## [Extracted information]

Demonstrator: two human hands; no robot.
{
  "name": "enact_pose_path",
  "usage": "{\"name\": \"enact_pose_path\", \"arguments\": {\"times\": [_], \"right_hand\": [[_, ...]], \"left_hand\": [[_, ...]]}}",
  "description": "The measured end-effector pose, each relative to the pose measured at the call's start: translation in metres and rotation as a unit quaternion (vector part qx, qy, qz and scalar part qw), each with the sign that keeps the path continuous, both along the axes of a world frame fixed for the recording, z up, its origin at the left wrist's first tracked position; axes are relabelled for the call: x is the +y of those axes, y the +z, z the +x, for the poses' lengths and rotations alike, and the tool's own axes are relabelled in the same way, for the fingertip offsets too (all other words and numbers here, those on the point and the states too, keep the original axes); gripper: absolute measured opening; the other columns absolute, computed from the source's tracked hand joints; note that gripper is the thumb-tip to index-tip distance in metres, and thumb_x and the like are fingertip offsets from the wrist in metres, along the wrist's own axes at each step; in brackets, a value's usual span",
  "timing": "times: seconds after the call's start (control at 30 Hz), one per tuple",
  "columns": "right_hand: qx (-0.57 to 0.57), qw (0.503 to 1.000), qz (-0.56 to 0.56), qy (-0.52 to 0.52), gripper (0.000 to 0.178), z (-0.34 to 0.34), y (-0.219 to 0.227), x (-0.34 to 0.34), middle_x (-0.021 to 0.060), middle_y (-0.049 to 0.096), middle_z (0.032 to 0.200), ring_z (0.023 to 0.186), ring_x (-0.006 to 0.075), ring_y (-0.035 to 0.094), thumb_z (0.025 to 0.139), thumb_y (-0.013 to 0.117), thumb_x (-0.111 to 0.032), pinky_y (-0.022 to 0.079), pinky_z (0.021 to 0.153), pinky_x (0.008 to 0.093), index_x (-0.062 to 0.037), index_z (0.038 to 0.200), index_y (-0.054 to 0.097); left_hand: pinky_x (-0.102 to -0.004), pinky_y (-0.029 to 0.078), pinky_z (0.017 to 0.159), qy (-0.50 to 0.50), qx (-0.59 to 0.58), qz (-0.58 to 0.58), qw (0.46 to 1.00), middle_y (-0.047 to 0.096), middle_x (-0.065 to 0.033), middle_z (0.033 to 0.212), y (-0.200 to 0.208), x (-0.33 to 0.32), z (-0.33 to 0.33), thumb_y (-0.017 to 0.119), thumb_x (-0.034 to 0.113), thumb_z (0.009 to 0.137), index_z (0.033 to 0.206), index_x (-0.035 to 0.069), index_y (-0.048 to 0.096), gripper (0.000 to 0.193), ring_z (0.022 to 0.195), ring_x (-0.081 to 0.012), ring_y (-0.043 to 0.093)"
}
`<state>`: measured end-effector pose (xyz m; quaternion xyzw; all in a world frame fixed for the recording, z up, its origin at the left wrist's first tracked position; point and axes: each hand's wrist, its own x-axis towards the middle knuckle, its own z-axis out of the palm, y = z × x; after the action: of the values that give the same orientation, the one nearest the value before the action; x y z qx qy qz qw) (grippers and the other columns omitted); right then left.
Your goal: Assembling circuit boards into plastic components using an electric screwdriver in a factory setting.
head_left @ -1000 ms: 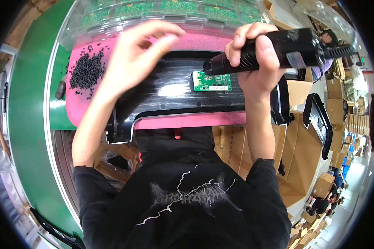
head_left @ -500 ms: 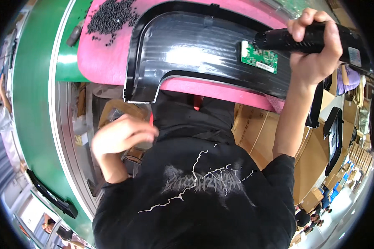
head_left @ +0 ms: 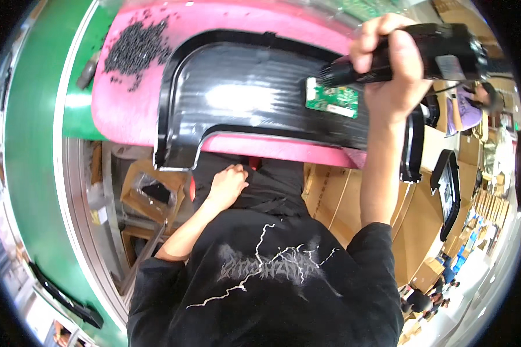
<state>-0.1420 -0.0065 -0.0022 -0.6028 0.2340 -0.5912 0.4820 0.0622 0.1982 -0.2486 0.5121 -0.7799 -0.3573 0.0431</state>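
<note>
Probably for steadiness, the right hand (head_left: 400, 78) wraps firmly round the black tool (head_left: 446, 51), nose at the green board (head_left: 334, 100); the left hand (head_left: 228, 184) rests loosely curled, contents hidden.

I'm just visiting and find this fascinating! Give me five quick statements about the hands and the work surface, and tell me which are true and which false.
1. The right hand holds a black handheld tool. True.
2. The left hand grips that tool too. False: it is well away from the tool, with no object visible in it.
3. A green circuit board lies on the black panel. True.
4. The small black pieces are heaped to the right of the panel. False: they lie to its left.
5. The mat under the panel is pink. True.
</note>
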Motion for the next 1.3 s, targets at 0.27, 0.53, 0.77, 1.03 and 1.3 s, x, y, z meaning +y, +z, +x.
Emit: {"name": "enact_pose_path", "arguments": {"times": [0.27,0.53,0.77,1.03,1.3], "right_hand": [[0.059,0.997,-0.039,-0.039,0.016,0.001,0.008,-0.001,0.0141,0.059,0.074,0.052,0.0159,0.053,0.088,0.059,-0.012,0.045,0.048,0.0273,0.0014,0.096,0.057],[0.003,0.998,-0.021,-0.06,0.012,-0.013,0.008,-0.002,0.013,0.057,0.072,0.052,0.0164,0.053,0.088,0.057,-0.01,0.045,0.05,0.0286,0.0013,0.093,0.056],[-0.248,0.968,0.01,0.031,0.018,-0.029,0.024,0.023,0.0084,0.057,0.077,0.052,0.0159,0.049,0.094,0.051,-0.022,0.045,0.056,0.0321,-0.0043,0.095,0.055],[-0.314,0.944,-0.043,0.087,0.039,-0.026,0.063,0.061,0.0021,0.054,0.079,0.054,0.0126,0.047,0.093,0.048,-0.045,0.039,0.056,0.0293,-0.0076,0.099,0.055],[-0.281,0.954,-0.086,0.054,0.045,-0.022,0.071,0.072,0.0018,0.054,0.077,0.051,0.0125,0.048,0.091,0.05,-0.052,0.042,0.053,0.0292,-0.0083,0.1,0.054]], "left_hand": [[-0.0436,0.057,0.065,-0.012,-0.061,-0.067,0.996,0.063,-0.017,0.084,-0.009,-0.006,-0.018,0.055,0.007,0.08,0.079,0.001,0.061,0.008,0.081,-0.0339,0.066],[-0.0463,0.053,0.065,-0.015,0.056,-0.055,0.997,0.061,-0.0176,0.077,0.011,-0.022,-0.008,0.059,0.004,0.072,0.077,0.001,0.056,0.006,0.076,-0.037,0.064],[-0.0407,0.052,0.072,-0.203,0.263,0.052,0.942,0.062,-0.0145,0.083,0.181,-0.052,0.021,0.063,0.002,0.077,0.088,-0.001,0.062,0.011,0.081,-0.0326,0.062],[-0.035,0.051,0.067,-0.111,0.189,-0.228,0.949,0.067,-0.0086,0.078,0.282,-0.138,0.016,0.076,0.014,0.077,0.085,0.003,0.064,0.018,0.074,-0.0254,0.066],[-0.0367,0.047,0.063,-0.128,0.253,-0.295,0.913,0.063,-0.0109,0.074,0.275,-0.156,-0.002,0.076,0.009,0.075,0.083,0.0,0.061,0.02,0.071,-0.0289,0.062]]}}
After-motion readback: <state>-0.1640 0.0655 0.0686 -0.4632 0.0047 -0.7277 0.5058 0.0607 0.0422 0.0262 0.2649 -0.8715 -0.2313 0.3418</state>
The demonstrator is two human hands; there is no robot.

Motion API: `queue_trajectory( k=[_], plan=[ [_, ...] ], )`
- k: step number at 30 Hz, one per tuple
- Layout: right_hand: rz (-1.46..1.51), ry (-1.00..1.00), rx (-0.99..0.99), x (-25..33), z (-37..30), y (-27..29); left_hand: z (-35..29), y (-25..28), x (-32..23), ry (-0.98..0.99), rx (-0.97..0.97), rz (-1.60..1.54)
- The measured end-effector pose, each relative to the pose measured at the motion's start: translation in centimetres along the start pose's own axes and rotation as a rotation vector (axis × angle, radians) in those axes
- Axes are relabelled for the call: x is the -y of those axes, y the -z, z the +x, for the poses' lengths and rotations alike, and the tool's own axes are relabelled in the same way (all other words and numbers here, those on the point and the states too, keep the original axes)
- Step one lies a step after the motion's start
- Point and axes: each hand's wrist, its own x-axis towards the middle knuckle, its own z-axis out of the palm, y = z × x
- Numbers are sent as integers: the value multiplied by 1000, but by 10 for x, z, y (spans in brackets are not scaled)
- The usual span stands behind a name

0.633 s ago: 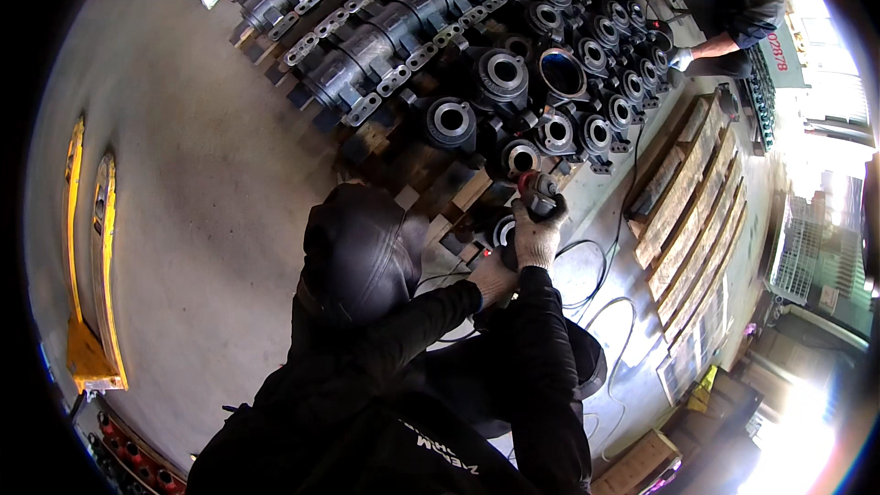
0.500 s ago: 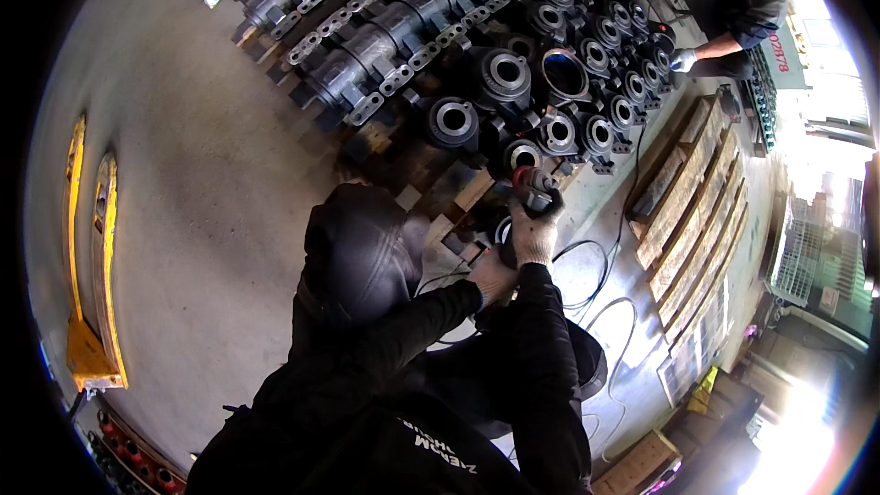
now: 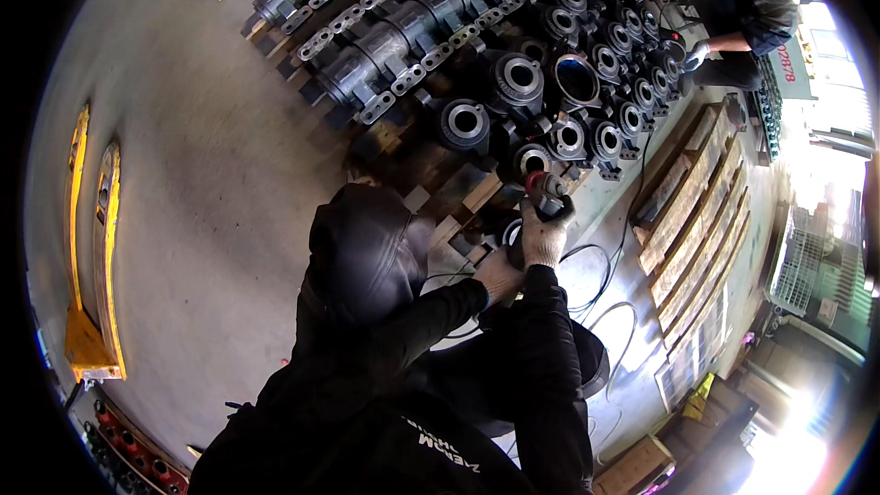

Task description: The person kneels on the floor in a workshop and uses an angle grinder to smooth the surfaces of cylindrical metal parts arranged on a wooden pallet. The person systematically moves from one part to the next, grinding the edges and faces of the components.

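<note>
My right hand (image 3: 544,240), in a pale work glove, is closed around the front of a corded power tool that looks like an angle grinder (image 3: 548,191), with a silver head and a red part. Lower and to the left, my gloved left hand (image 3: 498,277) is closed on the tool's dark rear body; its fingers are partly hidden. The tool's front is close to a black ring-ended metal casting (image 3: 532,159) at the near edge of the stacked parts. Whether they touch, I cannot tell.
Several black castings with round bores (image 3: 518,79) and long perforated metal housings (image 3: 385,50) lie on wooden pallets ahead. Pallets (image 3: 697,220) stand right, near a looping cable (image 3: 600,280). Yellow pallet-truck forks (image 3: 108,257) are far left. A gloved co-worker (image 3: 756,14) bends over parts at upper right.
The whole view has shifted slightly, moving parts and hands a little right and down in the picture. Both hands keep their hold on the tool. The co-worker's gloved hand has moved slightly.
</note>
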Motion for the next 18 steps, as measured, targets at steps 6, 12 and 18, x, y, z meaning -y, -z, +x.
queue_trajectory(
  k=[6, 12, 18],
  plan=[
    [-20, -26, -3, -4, 0, -1, -18, 12, -30, 31, 0, -74],
    [-44, 36, 25, -6, 7, -7, -3, 3, -7, -18, -32, -110],
    [-62, 25, 57, 5, 13, -10, 9, 5, -8, -133, -55, -72]
  ],
)
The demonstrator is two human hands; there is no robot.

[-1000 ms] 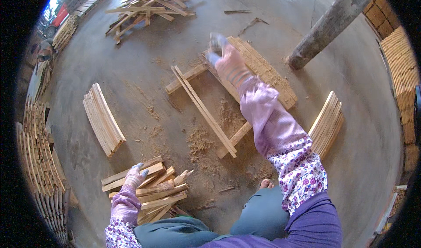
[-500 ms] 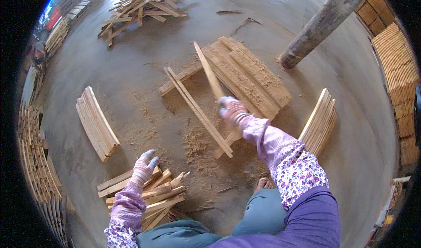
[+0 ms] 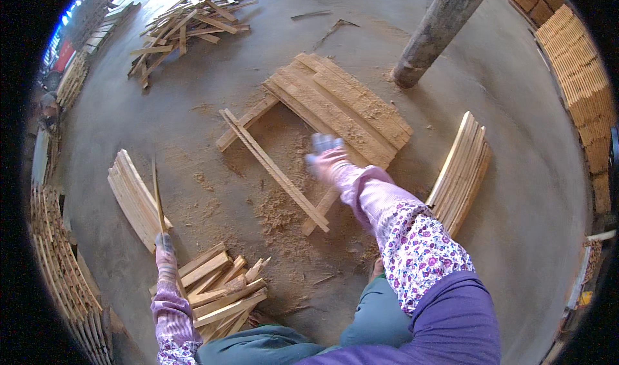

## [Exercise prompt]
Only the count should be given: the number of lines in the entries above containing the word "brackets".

## [Reply to the exercise]
2